Exercise directions
Please give the number of lines in the material below that contain "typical", without further comment.

Records supplied
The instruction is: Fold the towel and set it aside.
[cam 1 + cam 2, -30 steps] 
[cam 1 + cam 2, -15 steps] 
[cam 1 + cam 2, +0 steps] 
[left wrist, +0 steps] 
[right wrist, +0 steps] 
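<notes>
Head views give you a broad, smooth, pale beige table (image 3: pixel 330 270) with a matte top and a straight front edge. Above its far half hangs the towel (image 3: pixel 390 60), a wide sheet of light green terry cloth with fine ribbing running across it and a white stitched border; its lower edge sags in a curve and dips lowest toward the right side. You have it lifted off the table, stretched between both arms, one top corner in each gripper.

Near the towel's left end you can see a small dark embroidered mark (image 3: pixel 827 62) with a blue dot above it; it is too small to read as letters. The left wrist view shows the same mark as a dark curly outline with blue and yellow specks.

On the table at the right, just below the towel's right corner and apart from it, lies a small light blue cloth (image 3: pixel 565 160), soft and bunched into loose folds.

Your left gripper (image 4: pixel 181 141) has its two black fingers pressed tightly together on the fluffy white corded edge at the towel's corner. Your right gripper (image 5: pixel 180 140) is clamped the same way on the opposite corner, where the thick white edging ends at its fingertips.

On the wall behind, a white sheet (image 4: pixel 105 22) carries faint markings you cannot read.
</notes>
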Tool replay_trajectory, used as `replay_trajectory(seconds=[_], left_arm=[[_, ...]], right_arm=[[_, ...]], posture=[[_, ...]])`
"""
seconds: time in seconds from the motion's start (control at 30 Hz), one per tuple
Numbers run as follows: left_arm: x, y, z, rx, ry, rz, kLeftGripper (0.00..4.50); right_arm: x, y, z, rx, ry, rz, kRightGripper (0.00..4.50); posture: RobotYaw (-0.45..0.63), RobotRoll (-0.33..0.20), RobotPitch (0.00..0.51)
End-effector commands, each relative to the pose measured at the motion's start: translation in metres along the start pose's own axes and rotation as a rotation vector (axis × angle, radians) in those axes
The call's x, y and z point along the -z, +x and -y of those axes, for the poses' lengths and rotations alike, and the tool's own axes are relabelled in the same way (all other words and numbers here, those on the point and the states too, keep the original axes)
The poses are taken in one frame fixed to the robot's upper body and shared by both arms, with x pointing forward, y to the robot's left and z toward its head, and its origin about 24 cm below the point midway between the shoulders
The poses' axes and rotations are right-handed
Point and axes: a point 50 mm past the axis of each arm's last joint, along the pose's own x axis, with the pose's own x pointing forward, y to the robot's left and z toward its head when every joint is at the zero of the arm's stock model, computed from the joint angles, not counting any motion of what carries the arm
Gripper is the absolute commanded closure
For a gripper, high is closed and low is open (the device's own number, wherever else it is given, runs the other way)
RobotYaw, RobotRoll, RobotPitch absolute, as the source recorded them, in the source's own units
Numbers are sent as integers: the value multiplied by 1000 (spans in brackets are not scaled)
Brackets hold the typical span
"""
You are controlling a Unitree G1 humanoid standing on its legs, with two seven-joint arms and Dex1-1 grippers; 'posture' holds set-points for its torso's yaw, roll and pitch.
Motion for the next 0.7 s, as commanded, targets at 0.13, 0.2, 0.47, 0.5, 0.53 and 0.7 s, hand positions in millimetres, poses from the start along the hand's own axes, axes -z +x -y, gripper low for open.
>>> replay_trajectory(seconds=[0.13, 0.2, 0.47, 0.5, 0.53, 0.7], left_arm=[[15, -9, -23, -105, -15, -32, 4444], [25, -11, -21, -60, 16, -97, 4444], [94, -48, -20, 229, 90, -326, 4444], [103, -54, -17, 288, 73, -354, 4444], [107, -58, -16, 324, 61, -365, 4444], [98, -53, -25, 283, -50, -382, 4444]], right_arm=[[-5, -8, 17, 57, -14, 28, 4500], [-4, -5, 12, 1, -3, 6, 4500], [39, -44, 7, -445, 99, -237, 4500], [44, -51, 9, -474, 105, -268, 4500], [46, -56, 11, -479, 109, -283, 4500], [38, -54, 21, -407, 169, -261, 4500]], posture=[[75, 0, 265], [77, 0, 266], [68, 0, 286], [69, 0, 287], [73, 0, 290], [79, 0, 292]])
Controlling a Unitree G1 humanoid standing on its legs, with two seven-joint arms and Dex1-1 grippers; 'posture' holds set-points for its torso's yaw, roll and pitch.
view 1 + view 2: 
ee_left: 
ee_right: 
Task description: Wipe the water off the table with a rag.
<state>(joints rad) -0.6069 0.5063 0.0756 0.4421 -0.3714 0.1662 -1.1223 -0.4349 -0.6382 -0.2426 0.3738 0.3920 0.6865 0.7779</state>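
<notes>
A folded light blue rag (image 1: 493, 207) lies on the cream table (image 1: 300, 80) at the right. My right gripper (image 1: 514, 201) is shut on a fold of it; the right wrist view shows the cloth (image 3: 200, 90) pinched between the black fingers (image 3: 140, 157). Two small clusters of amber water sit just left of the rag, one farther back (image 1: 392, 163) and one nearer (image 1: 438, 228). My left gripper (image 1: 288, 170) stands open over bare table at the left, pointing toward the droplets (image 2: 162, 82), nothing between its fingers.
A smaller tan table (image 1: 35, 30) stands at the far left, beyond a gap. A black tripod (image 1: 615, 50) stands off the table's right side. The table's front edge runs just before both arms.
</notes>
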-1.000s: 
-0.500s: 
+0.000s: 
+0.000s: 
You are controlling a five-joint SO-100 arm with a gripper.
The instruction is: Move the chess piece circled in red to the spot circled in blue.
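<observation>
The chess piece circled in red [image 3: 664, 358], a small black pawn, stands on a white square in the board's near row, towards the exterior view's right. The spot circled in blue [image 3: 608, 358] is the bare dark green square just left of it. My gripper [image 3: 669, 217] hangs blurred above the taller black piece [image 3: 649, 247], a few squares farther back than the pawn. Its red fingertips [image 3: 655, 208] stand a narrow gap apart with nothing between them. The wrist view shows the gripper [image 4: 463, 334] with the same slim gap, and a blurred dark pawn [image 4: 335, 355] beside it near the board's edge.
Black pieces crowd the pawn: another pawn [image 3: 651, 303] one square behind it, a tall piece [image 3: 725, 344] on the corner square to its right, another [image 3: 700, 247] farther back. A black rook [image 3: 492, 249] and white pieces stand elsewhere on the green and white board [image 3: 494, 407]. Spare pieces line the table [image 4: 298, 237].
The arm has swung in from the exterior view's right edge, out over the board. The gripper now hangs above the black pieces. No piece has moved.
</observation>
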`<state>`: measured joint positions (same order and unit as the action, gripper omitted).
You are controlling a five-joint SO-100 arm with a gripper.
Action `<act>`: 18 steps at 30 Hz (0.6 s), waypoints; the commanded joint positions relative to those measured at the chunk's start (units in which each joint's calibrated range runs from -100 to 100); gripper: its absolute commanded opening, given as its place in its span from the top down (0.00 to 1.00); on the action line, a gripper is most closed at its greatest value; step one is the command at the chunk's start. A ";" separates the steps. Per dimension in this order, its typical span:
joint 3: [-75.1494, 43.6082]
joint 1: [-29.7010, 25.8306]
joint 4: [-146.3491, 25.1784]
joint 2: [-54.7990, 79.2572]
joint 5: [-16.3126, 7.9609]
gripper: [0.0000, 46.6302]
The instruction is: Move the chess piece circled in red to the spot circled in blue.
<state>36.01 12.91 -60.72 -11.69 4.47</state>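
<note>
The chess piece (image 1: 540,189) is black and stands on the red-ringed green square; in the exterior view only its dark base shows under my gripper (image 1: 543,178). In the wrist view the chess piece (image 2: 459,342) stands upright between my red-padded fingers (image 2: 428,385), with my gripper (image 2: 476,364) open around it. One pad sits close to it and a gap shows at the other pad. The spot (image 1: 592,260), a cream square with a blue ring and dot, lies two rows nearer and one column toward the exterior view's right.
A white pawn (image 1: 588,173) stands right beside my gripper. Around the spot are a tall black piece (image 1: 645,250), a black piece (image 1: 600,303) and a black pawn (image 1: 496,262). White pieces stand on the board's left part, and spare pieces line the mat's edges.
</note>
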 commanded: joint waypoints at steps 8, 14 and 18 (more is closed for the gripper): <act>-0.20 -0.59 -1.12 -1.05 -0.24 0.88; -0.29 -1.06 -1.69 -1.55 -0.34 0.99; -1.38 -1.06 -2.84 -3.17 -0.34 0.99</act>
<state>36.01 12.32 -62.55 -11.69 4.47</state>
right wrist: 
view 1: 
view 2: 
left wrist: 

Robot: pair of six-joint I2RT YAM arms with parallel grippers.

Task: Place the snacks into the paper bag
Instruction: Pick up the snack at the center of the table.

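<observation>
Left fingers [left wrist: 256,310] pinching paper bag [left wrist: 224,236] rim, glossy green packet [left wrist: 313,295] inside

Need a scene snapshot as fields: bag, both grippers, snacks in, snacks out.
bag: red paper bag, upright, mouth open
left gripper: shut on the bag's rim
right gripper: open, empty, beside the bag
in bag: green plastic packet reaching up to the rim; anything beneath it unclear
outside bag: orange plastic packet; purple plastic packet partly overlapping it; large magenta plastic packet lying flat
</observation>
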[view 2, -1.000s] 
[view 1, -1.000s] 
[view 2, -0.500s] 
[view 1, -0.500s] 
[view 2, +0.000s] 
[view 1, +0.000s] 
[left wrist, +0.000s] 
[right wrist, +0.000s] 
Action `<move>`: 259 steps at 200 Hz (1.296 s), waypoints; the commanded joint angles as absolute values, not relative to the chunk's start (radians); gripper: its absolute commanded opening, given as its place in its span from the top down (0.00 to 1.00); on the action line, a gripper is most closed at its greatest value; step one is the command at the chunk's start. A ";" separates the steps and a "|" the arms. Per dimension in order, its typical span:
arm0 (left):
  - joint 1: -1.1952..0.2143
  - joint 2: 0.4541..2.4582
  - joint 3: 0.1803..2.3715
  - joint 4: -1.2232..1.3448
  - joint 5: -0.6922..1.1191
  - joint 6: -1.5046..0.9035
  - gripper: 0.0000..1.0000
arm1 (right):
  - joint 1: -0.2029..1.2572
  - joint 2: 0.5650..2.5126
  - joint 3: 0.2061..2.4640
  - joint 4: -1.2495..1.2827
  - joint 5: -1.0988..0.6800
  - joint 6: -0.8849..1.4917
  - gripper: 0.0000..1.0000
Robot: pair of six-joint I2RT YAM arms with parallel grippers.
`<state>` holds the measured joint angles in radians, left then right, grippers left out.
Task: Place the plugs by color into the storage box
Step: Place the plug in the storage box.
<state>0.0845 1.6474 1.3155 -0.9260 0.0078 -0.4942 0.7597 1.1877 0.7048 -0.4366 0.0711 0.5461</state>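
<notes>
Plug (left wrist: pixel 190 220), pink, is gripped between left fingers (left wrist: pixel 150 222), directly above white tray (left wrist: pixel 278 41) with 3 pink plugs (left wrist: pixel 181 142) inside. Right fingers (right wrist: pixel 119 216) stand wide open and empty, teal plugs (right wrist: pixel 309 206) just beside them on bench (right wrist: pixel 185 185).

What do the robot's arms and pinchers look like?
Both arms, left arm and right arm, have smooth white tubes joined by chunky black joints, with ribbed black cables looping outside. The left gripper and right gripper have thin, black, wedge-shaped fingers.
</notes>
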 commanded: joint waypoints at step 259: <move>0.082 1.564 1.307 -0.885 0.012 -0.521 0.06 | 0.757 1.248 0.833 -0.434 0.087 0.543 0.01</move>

Result below
3